In Wing Coffee Co., Ltd., et al. v. United States, 53 Cust. Ct. 60, C.D. 2173, in which a fruit, asserted to be a Chinese olive, was claimed classifiable as olives, we pointed out that tariff classification does not necessarily follow botanical or other scientific classification. We said:

What does control tariff classification, in the absence of a proved different commercial meaning, is the common meaning given to the enumerated term in the trade and commerce of the United States. Neuman & Schwiers Co., Inc. v. United States, 24 CCPA 127, T.D. 48606.

We there held that the Chinese fruit known as larm, sometimes sold as Chinese olives, did not fall within the tariff classification of olives, since they are not the article commonly known in the United States 'as olives.

The merchandise in the instant case, although sometimes sold as a Chinese gooseberry, is not the gooseberry known as such in the trade and commerce of the United States.

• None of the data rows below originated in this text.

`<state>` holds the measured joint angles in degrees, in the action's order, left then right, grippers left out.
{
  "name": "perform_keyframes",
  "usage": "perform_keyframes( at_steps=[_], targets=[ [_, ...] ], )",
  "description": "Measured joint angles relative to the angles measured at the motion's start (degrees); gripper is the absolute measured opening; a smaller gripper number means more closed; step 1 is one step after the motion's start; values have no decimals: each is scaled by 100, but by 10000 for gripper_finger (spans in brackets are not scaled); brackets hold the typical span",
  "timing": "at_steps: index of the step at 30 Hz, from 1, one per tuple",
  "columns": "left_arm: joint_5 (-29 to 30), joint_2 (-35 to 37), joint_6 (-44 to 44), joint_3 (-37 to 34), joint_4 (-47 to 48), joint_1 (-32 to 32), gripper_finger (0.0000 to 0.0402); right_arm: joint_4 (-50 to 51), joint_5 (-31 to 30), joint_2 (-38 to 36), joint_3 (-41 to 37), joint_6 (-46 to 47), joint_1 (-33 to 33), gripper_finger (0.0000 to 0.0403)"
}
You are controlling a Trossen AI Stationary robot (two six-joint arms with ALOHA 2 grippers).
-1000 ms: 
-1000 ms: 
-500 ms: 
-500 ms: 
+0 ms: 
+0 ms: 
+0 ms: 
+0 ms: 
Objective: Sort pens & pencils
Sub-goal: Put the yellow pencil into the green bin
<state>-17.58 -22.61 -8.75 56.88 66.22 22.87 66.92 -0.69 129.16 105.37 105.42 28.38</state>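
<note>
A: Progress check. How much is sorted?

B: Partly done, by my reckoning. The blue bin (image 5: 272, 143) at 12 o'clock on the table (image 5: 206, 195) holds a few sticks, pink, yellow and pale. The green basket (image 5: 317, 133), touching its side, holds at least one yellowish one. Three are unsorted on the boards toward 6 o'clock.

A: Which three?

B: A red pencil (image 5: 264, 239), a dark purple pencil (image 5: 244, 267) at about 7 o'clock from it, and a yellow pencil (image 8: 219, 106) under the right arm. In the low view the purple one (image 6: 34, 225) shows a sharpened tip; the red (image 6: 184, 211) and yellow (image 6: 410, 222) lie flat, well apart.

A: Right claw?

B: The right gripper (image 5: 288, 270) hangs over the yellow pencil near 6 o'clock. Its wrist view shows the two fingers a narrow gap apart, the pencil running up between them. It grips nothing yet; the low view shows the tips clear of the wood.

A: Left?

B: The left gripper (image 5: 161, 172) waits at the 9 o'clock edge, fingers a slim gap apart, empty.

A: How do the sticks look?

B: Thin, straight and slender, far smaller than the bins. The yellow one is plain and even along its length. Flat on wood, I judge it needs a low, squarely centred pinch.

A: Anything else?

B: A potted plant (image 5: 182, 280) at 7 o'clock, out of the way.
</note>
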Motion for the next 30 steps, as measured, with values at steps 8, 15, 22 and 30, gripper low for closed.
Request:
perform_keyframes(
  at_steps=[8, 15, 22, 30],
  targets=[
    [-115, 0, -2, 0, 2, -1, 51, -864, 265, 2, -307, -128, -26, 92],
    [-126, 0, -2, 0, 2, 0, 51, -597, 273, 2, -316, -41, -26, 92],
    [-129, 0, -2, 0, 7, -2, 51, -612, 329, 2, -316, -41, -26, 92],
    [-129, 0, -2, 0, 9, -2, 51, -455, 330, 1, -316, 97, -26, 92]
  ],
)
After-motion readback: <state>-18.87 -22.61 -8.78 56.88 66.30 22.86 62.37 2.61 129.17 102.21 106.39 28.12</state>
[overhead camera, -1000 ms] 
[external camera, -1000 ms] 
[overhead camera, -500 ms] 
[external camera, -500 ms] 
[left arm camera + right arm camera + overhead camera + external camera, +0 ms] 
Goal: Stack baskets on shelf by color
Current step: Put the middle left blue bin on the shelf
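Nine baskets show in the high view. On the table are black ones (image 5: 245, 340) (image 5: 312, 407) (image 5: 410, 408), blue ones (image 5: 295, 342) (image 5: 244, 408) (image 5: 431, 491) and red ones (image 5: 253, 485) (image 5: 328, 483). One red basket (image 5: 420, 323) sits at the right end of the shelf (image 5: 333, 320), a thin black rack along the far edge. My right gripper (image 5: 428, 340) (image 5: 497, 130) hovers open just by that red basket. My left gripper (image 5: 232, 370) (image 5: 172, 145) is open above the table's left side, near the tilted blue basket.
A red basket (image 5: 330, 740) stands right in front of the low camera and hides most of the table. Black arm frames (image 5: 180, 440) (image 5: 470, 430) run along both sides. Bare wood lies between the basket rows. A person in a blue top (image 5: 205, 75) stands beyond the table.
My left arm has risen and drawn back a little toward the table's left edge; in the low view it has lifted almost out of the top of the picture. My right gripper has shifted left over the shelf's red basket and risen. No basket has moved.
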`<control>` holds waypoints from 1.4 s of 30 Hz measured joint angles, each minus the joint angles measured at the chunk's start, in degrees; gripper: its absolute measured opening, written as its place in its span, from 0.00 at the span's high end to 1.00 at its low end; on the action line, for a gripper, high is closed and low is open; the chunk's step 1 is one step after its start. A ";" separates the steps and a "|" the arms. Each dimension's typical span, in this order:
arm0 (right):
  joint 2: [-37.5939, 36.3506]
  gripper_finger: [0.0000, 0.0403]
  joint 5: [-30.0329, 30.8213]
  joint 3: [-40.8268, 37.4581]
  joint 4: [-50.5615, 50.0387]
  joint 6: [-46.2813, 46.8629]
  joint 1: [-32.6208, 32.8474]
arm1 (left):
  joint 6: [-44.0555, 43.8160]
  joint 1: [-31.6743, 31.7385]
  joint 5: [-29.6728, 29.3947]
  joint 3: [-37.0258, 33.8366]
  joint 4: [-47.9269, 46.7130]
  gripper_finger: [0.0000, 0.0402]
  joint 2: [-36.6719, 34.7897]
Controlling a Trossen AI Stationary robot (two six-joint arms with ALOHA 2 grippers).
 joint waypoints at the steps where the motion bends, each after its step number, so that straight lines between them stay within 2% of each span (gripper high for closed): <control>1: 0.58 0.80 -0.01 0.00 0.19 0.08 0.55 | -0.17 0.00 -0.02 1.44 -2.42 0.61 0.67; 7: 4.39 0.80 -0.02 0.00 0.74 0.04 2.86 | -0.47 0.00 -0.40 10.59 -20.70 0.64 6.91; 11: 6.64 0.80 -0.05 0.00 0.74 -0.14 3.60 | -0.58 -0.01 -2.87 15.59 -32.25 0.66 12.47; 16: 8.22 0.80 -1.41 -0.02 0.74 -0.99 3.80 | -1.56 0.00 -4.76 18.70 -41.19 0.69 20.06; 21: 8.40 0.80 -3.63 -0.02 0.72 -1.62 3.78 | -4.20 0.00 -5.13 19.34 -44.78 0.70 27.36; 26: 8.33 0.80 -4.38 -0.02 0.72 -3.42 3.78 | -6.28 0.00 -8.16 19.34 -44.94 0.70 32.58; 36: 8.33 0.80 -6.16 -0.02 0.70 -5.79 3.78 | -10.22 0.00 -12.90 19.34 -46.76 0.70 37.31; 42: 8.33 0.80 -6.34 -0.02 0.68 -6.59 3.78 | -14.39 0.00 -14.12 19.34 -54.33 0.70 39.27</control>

Fruits which are considered berries include certain fruits which are small and succulent, which may be and often are eaten whole, and which do not have to be and usually are not peeled. The fruit here is much larger. While the sample has deteriorated, it and the descriptions in plaintiffs’ illustrative exhibit 3 show that it is a large and heavy fruit. The illustrations depict the fruit in chunks and slices. According to the evidence, the skins are not edible and care must be taken that the stiff brown hairs do not get into a prepared dish. The fruit may be cut in half and the pulp scooped out with a teaspoon, or it may be peeled and sliced, or otherwise used in the preparation of desserts, jams, jellies, and chutney. Most of these characteristics distinguish this fruit from “berries,” as the term berrry is commonly understood.

For the reasons stated, we hold that the Chinese gooseberry, or Kiwi fruit, of this protest is not classifiable under paragraph 736 of the Tariff Act of 1930, as modified, as an edible berry, and that it was properly classified by the collector under the provision for fruits in their natural state, not specially provided for, under paragraph 752 of said tariff act, as modified.

The protest is overruled, and judgment will be entered for the defendant.